AVAILABLE DATA:

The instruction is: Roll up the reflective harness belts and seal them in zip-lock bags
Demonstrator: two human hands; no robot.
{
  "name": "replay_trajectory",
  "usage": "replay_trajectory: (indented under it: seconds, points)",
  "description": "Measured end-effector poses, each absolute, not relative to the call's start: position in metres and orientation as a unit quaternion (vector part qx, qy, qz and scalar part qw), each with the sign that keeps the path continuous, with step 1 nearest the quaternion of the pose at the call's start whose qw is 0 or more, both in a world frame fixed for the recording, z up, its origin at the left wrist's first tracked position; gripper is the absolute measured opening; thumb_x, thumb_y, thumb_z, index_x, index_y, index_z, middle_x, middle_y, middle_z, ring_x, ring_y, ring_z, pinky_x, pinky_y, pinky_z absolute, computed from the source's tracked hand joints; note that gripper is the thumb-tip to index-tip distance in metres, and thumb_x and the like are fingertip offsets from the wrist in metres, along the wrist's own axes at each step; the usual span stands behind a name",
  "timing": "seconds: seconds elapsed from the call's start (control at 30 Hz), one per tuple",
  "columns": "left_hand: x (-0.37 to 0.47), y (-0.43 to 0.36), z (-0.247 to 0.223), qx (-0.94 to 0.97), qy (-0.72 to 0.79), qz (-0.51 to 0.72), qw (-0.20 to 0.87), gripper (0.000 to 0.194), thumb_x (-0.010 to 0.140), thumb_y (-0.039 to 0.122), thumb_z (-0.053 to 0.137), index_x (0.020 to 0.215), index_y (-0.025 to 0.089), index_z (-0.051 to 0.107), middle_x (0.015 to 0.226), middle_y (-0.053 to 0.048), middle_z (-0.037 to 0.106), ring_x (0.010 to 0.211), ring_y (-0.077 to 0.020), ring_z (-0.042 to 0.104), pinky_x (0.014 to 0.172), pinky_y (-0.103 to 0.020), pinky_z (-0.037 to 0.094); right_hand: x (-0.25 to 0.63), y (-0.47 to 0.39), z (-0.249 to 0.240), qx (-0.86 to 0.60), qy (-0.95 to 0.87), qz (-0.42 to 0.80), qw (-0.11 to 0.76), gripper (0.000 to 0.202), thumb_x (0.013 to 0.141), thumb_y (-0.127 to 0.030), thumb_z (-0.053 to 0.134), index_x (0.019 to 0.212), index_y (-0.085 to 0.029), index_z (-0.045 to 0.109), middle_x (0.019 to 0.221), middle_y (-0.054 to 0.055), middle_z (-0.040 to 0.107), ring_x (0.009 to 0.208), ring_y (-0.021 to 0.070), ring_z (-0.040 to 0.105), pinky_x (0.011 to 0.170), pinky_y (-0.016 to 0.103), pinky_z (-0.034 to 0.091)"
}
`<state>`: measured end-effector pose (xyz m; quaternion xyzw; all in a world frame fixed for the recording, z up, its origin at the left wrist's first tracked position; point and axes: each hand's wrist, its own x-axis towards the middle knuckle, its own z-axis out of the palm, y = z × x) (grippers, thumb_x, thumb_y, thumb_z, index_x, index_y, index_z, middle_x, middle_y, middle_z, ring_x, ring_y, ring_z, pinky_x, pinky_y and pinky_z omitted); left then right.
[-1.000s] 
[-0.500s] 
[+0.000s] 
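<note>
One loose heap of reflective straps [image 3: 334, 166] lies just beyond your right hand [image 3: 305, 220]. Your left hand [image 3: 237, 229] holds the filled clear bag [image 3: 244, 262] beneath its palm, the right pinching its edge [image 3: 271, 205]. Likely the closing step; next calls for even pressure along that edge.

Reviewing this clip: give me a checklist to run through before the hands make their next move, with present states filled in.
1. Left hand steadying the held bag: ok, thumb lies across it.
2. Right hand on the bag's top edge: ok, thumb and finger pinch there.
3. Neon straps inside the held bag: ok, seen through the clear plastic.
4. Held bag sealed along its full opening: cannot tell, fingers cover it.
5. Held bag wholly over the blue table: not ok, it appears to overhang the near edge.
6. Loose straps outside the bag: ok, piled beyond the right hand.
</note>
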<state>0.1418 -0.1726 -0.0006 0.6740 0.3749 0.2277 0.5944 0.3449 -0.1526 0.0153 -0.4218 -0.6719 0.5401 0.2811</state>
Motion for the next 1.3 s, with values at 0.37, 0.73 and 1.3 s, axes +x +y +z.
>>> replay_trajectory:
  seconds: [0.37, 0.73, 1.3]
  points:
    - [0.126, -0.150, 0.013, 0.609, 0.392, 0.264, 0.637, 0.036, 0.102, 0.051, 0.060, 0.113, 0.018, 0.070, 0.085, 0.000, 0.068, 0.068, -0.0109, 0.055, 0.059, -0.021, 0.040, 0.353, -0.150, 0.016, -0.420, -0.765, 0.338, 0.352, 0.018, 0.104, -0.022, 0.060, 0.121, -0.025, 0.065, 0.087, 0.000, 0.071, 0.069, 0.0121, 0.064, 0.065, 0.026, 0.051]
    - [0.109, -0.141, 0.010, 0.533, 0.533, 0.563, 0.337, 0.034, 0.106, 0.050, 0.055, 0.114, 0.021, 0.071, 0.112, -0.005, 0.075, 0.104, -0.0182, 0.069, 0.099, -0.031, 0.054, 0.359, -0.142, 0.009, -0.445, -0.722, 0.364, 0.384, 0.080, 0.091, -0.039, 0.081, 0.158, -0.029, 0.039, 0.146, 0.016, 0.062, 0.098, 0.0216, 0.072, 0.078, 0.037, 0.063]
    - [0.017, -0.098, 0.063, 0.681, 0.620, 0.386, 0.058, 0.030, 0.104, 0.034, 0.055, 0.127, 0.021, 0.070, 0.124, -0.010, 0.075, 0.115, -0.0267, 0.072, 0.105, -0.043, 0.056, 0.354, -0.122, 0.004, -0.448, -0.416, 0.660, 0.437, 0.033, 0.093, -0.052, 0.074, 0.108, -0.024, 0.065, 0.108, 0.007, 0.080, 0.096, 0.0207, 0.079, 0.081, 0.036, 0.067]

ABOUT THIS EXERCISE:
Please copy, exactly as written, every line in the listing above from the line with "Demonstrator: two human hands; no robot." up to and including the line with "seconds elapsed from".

WRITTEN ANSWER:
Demonstrator: two human hands; no robot.
{
  "name": "replay_trajectory",
  "usage": "replay_trajectory: (indented under it: seconds, points)",
  "description": "Measured end-effector poses, each absolute, not relative to the call's start: position in metres and orientation as a unit quaternion (vector part qx, qy, qz and scalar part qw), each with the sign that keeps the path continuous, with step 1 nearest the quaternion of the pose at the call's start whose qw is 0 or more, both in a world frame fixed for the recording, z up, its origin at the left wrist's first tracked position; gripper is the absolute measured opening; thumb_x, thumb_y, thumb_z, index_x, index_y, index_z, middle_x, middle_y, middle_z, ring_x, ring_y, ring_z, pinky_x, pinky_y, pinky_z absolute, computed from the source's tracked hand joints; note that gripper is the thumb-tip to index-tip distance in metres, and thumb_x and the like are fingertip offsets from the wrist in metres, along the wrist's own axes at each step; the usual span stands behind a name",
  "timing": "seconds: seconds elapsed from the call's start (control at 30 Hz), one per tuple",

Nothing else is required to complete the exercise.